Cathy’s Current Projects
- Protein family classification, functional annotation, and structure-function analysis – As a central approach to protein annotation for the UniProt Knowledgebase, we employ a classification-driven rule-based method. The PIRSF system classifies proteins from superfamily to subfamily levels to reflect evolutionary relationship of proteins and their domain architecture, allowing comparative studies of protein function and evolution [Wu et al., 2004; Nikolskaya et al., 2006]. Coupling with manually curated, structure-guided rules, the system supports the standardization and accurate annotation of protein names, functions, and functional sites [Wu et al., 2006]. The systematic approach provides high-quality functional annotation, while keeping pace with the exponential growth of molecular sequence data.

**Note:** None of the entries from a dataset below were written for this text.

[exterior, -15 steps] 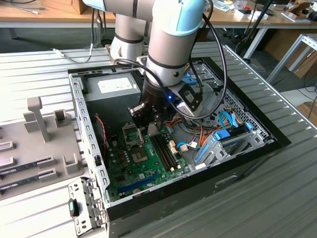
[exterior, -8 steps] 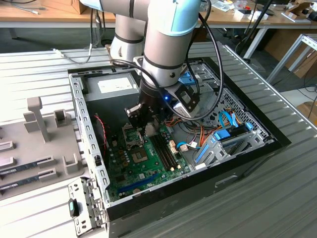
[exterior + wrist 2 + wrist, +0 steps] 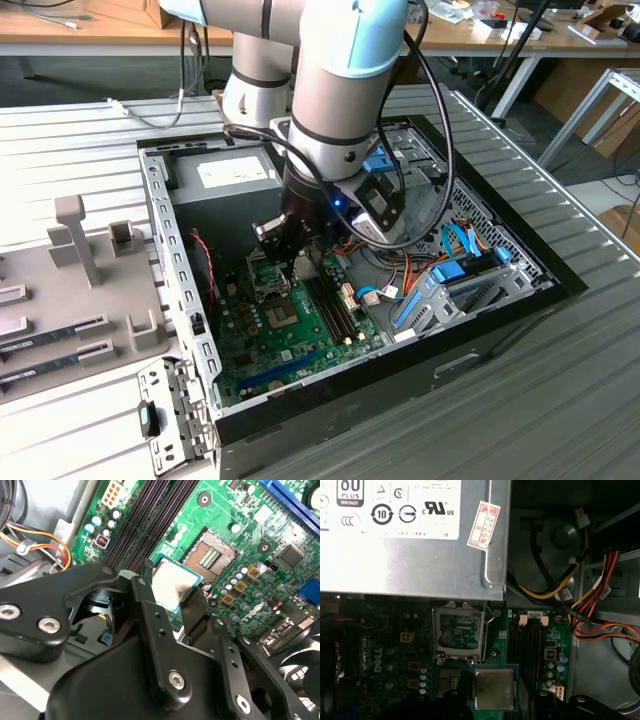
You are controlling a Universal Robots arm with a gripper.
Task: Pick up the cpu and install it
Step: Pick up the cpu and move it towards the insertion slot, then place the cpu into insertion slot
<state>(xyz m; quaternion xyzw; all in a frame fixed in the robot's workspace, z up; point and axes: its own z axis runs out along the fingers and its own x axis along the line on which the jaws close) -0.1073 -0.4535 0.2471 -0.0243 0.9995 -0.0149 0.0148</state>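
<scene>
In the second wrist view the gripper (image 3: pixel 172 586) has its black fingers (image 3: pixel 150 615) closed to the width of the cpu (image 3: pixel 170 582), one against each of two opposite edges. The chip's silver top faces up. It hangs over the green motherboard (image 3: pixel 250 535), just beside the open socket (image 3: pixel 210 555) and not in it.

The first wrist view shows the same. There the cpu (image 3: pixel 494 689) sits between the socket (image 3: pixel 458 630), whose metal frame is raised, and the dark memory slots (image 3: pixel 527 642).

Further off lies the grey power supply (image 3: pixel 410 565) with its white label, and coloured wires (image 3: pixel 600 590) run from its side.

In the exterior view the gripper (image 3: pixel 285 255) reaches down into the open computer case (image 3: pixel 165 230), which lies on a ribbed metal table (image 3: pixel 560 400).
</scene>
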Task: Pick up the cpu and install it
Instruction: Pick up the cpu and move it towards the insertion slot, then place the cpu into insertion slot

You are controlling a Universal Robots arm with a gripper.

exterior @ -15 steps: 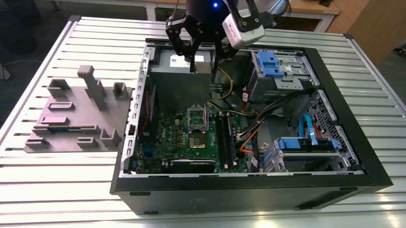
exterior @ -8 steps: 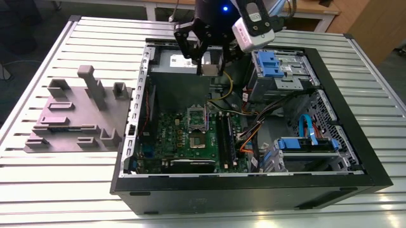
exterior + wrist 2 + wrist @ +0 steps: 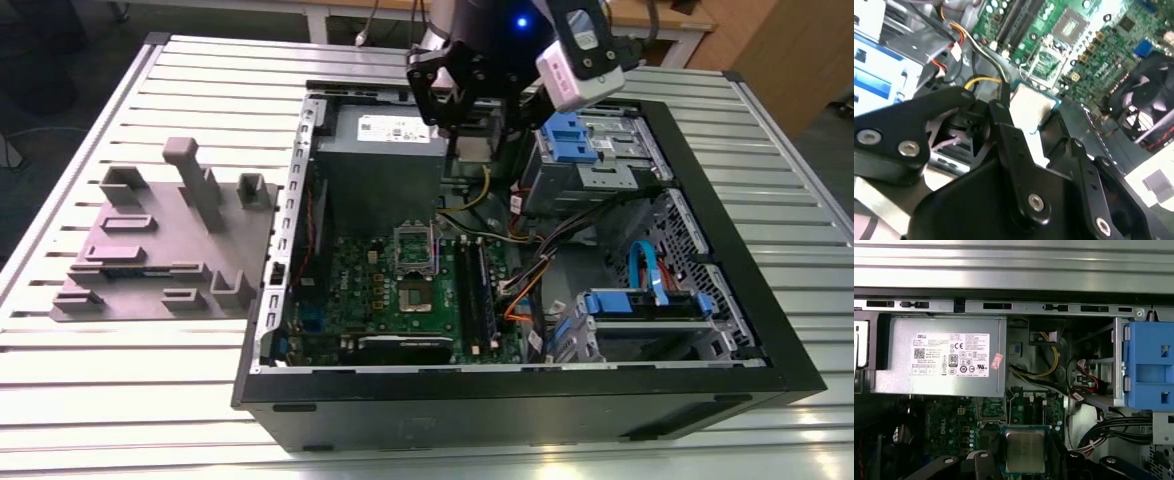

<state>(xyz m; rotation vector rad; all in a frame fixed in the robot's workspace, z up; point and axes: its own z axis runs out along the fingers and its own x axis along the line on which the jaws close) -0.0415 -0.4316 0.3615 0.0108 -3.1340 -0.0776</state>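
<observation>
Exterior view: I see the gripper [image 3: 470, 118] hanging over the far end of an open computer case [image 3: 534, 385], which lies on a slatted metal table [image 3: 134, 390]. The gripper is by the end of the grey power supply [image 3: 380, 140] on the exterior view's right, raised clear of the motherboard [image 3: 380, 290]. The socket [image 3: 416, 298] is on the near side of the gripper and well apart from it. A grey moulded fixture [image 3: 147, 250] lies on the table at the exterior view's left of the case.

Second wrist view: I see the cpu [image 3: 1026, 105] clamped between the black fingers [image 3: 1004, 120], one on each of two opposite edges. Its silver top faces the camera. The green motherboard [image 3: 1114, 45] and the socket [image 3: 1046, 62] lie beyond it, not touching it.

First wrist view: the fingers [image 3: 1056, 447] are closed on the cpu [image 3: 1025, 450]. Its silver lid and green rim are visible. I see the power supply [image 3: 939, 360] beyond it, with a blue drive bracket [image 3: 1149, 365] well off to one side.
</observation>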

- Biological text mining – With an ever-increasing volume of scientific literature now available electronically, we have been collaborating with several Natural Language Processing research groups to develop algorithms for text mining and information extraction [Hirschman et al., 2002]. Several projects have led to tools directly accessible from the iProLINK text mining resource [Hu et al., 2004], including the BioThesaurus of gene/protein names that allows the identification of synonymous and ambiguous names [Liu et al., 2006] and the RLIMS-P text mining system to extract phosphorylation information (kinase, protein substrate, and phosphorylation sites) from Medline abstracts [Hu et al., 2005]. We plan to develop a “configurable, intelligent and integrated” text mining system as the link bridging PubMed and databases for knowledge discovery. We co-organize the BioCreative Challenge Evaluations, bringing together both the text mining and biological research communities to evaluate and guide the future development of text mining systems.
- Biomedical ontology – As biomedical ontologies emerged as critical tools in biological research for semantic integration of complex data in disparate resources, we have developed a Protein Ontology (PRO) in the OBO (Open Biomedical Ontologies) Foundry framework [Natale et al., 2007]. Extending from the evolutionary relationships of protein classes to the representation of multiple protein forms of genes (e.g., isoforms, post-translational modifications), PRO allows precise definition of protein objects in biological context (e.g., pathways, networks, complexes) and specification of relationships with other ontologies (such as Gene Ontology) [Arighi et al., 2009]. The project aims to capture knowledge representation of protein biology embedded in the scientific literature to facilitate pathway, network and disease modeling.
- Omics data integration and pathway/network analysis – Designed for data integration in a distributed environment, the iProClass database provides rich protein annotation with data from over 100 molecular databases [Wu et al., 2004]. It is also the underlying data warehouse for gene/protein ID and name mapping. Built upon iProClass and UniProt, we have developed the iProXpress system for functional profiling and pathway analysis of large-scale gene expression and proteomic data [Huang et al., 2007]. iProXpress has been applied to several studies, including proteomic profiling of melanosomes and lysosome-related organelle proteomes, identification of signaling pathways and networks underlying estrogen-induced apoptosis of breast cancer cells, and analysis of cellular pathways in radiation-resistant cells [Chi et al., 2006; Hu et al., 2007; 2008]. As part of the NIAID biodefense proteomics program, we have integrated various omics data on pathogens and their hosts, allowing biologists to query and analyze data from multiple disparate proteomic centers about pathogen-host relationships. We have conducted integrative bioinformatics analysis of protein structure, function and evolution to identify potential targets for hemorrhagic viruses [Mazumder et al., 2007]. We plan to further develop network mining, visualization and prediction methods, and coupling with the integrative bioinformatics approach, to facilitate data-driven hypothesis generation.